▸ About this exercise
Only one portion of the data is to be written out: from the line bearing "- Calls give" through the line bearing "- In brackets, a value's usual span". Write it exactly as it appears.

(Records from a data source)
------------------------------------------------------------
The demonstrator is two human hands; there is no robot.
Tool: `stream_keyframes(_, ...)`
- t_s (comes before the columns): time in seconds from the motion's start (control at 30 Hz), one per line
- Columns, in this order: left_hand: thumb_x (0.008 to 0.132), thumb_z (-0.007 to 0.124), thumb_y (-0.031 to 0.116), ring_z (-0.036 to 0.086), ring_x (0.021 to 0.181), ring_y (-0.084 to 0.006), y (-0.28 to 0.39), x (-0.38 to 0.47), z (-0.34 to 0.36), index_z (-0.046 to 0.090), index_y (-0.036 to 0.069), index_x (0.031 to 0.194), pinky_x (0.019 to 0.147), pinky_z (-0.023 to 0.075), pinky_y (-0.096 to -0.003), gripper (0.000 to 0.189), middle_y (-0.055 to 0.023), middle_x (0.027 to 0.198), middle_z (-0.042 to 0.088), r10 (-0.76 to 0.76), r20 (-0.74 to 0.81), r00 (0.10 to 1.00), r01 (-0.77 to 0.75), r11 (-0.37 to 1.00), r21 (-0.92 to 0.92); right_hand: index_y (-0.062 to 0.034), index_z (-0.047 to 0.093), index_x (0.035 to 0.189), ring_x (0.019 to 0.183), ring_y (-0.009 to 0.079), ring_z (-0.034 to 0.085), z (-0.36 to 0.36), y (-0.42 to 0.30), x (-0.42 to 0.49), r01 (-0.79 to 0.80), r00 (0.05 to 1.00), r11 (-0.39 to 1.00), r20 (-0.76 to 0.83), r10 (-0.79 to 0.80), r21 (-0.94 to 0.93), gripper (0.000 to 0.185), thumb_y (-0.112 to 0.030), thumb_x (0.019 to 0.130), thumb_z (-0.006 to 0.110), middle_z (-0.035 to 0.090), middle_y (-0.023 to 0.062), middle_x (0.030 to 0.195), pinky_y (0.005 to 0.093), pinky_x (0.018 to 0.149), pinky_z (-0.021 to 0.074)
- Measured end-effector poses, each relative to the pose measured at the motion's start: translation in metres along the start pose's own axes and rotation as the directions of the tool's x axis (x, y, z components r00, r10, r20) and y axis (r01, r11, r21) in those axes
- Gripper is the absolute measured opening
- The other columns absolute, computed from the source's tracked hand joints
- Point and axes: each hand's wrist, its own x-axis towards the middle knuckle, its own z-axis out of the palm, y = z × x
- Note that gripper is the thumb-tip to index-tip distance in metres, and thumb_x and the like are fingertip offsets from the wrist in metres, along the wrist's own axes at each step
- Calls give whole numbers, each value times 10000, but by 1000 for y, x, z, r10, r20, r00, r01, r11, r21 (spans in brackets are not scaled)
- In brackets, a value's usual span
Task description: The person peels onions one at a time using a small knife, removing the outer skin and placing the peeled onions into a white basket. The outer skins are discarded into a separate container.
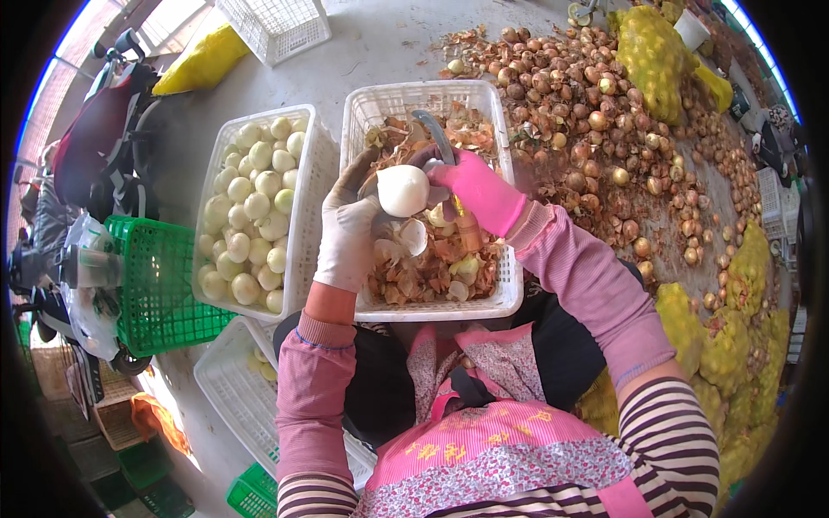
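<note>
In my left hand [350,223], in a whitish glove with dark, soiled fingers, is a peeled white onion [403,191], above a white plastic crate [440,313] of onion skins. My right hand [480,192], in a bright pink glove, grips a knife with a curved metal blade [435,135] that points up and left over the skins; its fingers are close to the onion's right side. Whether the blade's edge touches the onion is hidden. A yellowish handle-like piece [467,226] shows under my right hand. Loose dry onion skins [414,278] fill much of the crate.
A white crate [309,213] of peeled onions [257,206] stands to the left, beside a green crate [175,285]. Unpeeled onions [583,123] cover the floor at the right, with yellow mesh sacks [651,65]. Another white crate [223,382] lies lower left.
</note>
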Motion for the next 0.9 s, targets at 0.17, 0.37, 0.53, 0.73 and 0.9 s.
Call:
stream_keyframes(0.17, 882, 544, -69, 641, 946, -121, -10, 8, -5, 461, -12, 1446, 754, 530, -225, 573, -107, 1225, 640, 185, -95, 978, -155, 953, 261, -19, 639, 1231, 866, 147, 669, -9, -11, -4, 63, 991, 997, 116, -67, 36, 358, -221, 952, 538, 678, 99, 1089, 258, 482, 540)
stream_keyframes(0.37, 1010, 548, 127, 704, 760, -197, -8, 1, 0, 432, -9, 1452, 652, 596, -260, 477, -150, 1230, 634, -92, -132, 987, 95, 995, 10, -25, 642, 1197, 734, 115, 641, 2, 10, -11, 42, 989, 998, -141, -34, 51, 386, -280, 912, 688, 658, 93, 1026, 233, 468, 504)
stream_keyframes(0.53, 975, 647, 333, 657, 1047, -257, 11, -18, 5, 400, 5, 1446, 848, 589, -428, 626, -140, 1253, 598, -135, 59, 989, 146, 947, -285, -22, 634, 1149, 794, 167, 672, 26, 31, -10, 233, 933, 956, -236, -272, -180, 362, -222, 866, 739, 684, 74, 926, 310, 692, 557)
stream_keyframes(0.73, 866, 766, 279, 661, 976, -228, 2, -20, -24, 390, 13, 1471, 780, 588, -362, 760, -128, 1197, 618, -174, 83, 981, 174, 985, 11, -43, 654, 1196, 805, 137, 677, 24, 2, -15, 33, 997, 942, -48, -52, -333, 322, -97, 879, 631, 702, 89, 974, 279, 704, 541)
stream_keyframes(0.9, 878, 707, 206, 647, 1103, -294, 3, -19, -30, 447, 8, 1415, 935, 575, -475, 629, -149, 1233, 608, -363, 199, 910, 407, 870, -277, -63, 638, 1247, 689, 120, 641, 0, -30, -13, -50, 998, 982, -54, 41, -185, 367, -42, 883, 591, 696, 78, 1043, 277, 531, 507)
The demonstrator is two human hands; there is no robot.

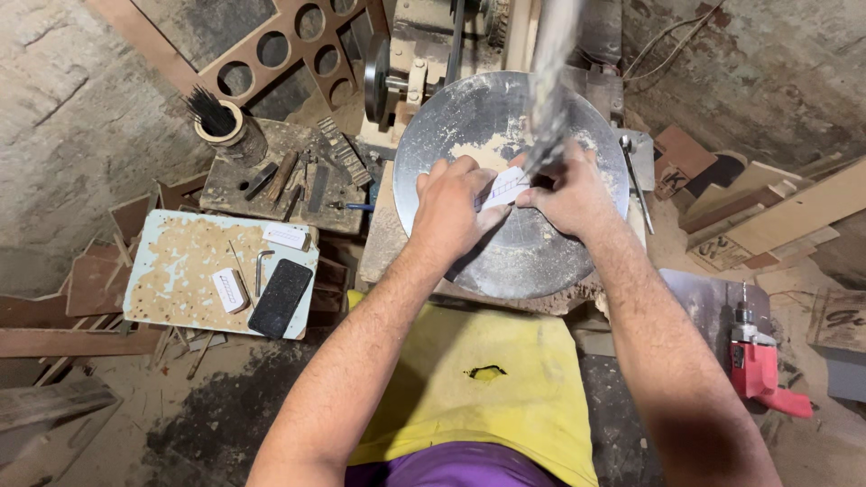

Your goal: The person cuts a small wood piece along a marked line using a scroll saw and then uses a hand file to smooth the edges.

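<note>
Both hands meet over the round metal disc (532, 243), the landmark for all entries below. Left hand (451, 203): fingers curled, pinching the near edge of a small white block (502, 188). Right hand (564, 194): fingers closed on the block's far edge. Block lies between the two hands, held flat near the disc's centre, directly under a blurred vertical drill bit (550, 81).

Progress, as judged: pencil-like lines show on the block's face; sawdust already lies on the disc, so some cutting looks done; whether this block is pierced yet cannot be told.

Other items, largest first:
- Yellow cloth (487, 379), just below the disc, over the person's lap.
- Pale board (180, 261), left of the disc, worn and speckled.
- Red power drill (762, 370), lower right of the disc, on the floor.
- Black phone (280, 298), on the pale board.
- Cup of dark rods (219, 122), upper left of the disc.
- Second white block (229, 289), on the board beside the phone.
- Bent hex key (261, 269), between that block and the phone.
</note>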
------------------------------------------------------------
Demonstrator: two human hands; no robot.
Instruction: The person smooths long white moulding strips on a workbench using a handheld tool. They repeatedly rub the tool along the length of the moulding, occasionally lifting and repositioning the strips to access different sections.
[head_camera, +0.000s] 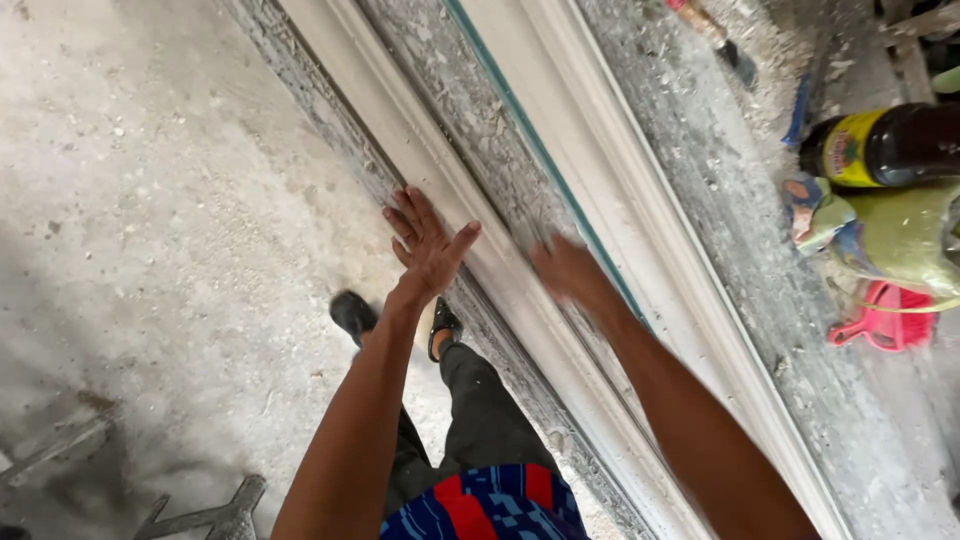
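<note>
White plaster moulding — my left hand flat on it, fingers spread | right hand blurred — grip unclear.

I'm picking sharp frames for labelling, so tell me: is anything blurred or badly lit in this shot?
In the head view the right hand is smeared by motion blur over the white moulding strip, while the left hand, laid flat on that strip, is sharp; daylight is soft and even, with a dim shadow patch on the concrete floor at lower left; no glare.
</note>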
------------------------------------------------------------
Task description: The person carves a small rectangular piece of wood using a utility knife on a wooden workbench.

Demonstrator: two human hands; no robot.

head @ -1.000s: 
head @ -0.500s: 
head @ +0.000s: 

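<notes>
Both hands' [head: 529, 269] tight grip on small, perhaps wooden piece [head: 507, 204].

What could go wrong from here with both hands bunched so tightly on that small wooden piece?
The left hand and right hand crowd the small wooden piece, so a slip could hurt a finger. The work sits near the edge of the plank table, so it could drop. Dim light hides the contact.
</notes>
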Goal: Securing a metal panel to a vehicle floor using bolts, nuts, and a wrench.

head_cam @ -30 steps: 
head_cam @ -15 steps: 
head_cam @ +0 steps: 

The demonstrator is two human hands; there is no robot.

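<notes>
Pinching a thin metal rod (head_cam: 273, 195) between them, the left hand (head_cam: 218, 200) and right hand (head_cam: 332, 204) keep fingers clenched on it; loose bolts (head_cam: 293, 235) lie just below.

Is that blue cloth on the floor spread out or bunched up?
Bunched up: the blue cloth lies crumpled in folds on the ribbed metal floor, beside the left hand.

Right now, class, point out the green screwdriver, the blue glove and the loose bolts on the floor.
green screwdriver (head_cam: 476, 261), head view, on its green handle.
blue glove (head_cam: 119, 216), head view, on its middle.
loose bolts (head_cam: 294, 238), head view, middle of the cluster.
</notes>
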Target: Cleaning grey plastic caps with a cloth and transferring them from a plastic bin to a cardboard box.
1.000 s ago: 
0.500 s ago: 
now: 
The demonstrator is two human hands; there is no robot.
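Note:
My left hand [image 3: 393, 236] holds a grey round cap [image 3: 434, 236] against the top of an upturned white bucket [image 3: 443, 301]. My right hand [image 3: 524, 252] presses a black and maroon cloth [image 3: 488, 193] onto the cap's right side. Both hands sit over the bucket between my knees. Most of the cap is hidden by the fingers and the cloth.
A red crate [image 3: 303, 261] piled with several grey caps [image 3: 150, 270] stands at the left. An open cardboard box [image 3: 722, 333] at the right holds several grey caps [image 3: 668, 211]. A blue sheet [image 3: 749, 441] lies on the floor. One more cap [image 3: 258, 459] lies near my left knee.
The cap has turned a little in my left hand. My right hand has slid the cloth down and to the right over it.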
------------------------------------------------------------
▸ Solution to the problem
- Calls give whole numbers, each value times 10000, but by 1000 for y, x, z, r10, r20, r00, r01, r11, r21 (spans in brackets are not scaled)
- In brackets, a value's usual span

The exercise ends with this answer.